We have worked with some asynchronous processes that obtain files from directories or .ZIP archives. We use the content of the files somewhere else while the asynchronous one keeps on reading.

The way we came around to test them was to wait() on the communication object --in our case it was a Queue--, so the asynchronous process would queue.notifyAll() whenever there was a new file ready to be used and kept working. On the other end the consumer would process one item at a time until the queue was empty and then queue.wait() to wait for more. We do use a special object passed through the queue to indicate that there are no more items to process.

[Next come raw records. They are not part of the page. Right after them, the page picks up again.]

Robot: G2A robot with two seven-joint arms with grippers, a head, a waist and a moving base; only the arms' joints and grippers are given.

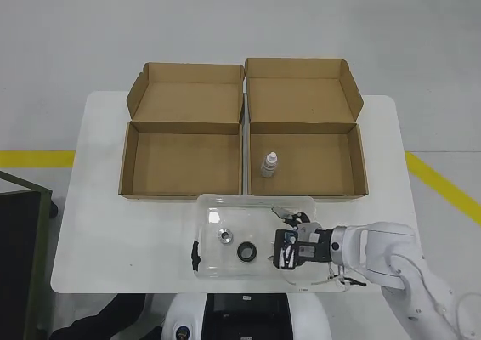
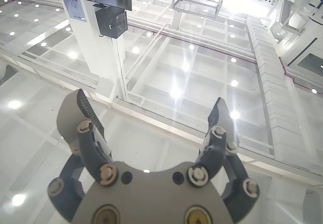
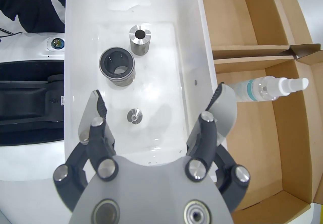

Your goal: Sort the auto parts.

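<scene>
1. In the top view, a white table [image 1: 104,229] fills the middle of the frame.
2. A clear plastic bin [image 1: 253,202] sits at lower centre, near the table's front edge.
3. My right gripper [image 1: 286,248] hangs over the bin's right end, its claw spread wide and holding nothing.
4. The right wrist view shows three metal parts on the bin floor: a small cone-shaped piece [image 3: 134,115] under the open claw, a black-rimmed sleeve [image 3: 117,66] farther off, and a bored steel cylinder [image 3: 140,38] just beyond it.
5. Two open cardboard boxes sit side by side above the bin: the left box [image 1: 181,161] and the right box [image 1: 317,166].
6. A spray bottle [image 1: 268,163] stands in the right box, beside its left wall.
7. My left gripper [image 2: 151,97] points up at the ceiling, claw wide apart and holding nothing.
</scene>
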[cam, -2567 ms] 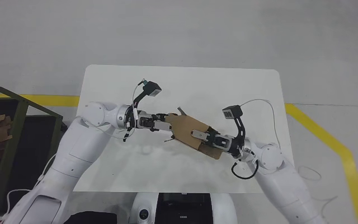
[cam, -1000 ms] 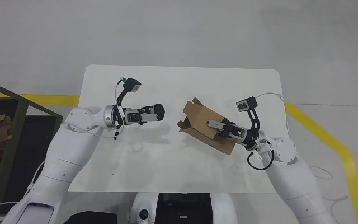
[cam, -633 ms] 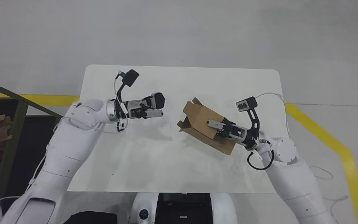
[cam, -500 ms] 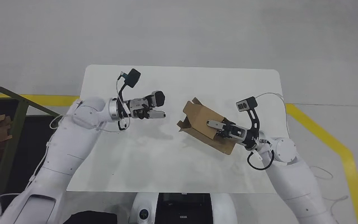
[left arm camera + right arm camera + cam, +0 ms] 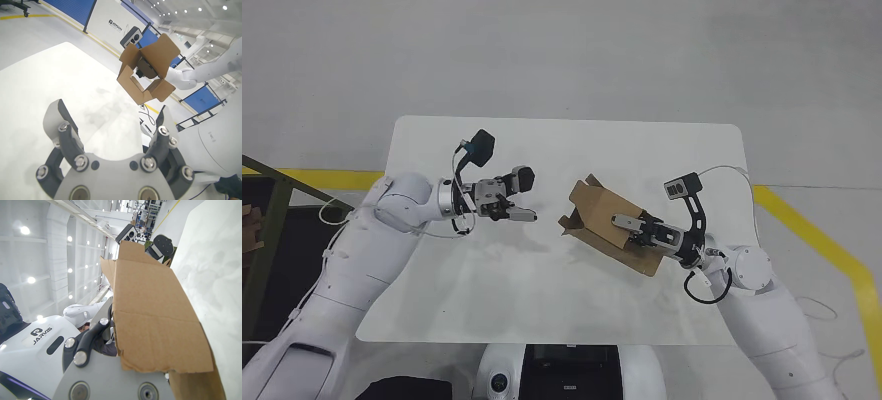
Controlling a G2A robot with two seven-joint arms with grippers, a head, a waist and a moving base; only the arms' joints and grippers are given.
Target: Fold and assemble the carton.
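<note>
A brown cardboard carton (image 5: 600,222) is held tilted above the white table (image 5: 442,290), right of centre, with several flaps sticking out at its open end. My right gripper (image 5: 630,224) is shut on one carton wall (image 5: 151,313); one of its fingers (image 5: 103,311) lies against the cardboard and the other is hidden behind it. My left gripper (image 5: 522,206) hangs open and empty over the table to the left of the carton, a clear gap away. Its fingers (image 5: 56,111) point toward the carton's open end (image 5: 149,64).
A dark green frame (image 5: 272,200) stands off the table's left side. A yellow line (image 5: 817,235) runs on the floor to the right. The table's near half (image 5: 542,310) is bare white surface.
The left gripper let go of the carton, drew back to the left and turned at the wrist. The right arm carried the carton to the right and has held still for the last second.
</note>
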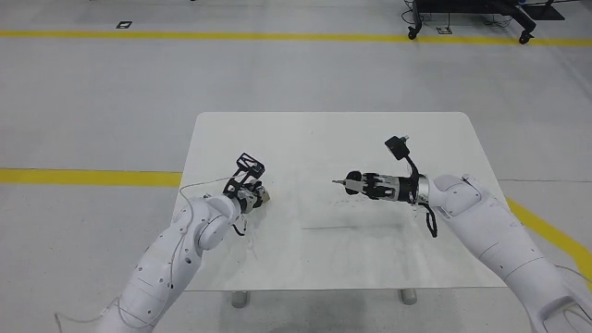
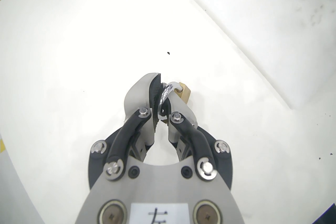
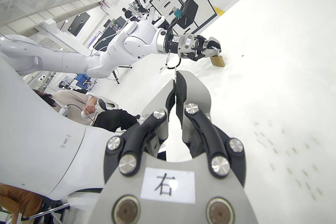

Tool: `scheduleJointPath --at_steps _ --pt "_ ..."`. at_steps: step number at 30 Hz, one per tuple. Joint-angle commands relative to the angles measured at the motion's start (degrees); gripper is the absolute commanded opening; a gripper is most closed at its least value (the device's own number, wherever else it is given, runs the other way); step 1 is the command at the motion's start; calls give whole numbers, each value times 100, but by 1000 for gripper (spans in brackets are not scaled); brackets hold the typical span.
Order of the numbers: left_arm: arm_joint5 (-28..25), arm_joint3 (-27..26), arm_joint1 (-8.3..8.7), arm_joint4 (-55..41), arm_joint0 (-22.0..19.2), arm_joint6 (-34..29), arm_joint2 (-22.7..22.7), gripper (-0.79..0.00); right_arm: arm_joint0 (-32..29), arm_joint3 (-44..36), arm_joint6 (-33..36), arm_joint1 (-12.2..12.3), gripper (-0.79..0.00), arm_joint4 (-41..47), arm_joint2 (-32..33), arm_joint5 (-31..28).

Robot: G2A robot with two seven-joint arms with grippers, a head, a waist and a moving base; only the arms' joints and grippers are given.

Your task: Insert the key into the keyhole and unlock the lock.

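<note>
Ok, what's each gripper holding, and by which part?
Left gripper: brass padlock, by its shackle. Right gripper: key, gripped at its head end, the rest poking out.

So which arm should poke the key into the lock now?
Right: the right gripper pinches the key, pointing toward the lock, which the left gripper holds by its shackle.

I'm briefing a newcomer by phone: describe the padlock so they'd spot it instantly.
Find the white rectangular table; over its left part, the robot's left claw is pinched on a silver metal loop. That loop belongs to the small brass-coloured padlock, the only gold-toned thing against the white tabletop.
</note>
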Motion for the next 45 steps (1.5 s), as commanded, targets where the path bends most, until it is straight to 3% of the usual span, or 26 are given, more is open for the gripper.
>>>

In your case I suppose the object you want to check, objectToRoute, is not really created inside the method you want to test. You could wait() on it inside the test, and notifyAll() on it inside the method you want to test, methodToBeTested. I know this would introduce the extra line of code in your production code base, but with nobody waiting on it, it should result harmless. It would end up something like:

public void methodToBeTested(Object objectToRoute) {
    if (someConditions) {
         routingService.routeInOneWay(objectToRoute);
    } else {
         routingService.routeInAnotherWay(objectToRoute);
    }
    synchronized(objectToRoute) {
        objectToRoute.notifyAll();
    }
}

And in your test class there will be something like:

@Test
public void testMethodToBeTested() throws InterruptedException {
    Object objectToRoute = initializeObjectToRoute();
    methodToBeTested(objectToRoute);
    synchronized (objectToRoute) {
        objectToRoute.wait();
    }
    verifyConditionsAfterRouting(objectToRoute);
}

I do know that in this simple example does not make too much sense, since the sample system is not multithreaded. I assume the multithread twist is added in the routeInOneWay and routeInAnotherWay methods; thus, those are the ones to call notifyAll() method.

As sample code to point the direction of our solution, here are some code fragments.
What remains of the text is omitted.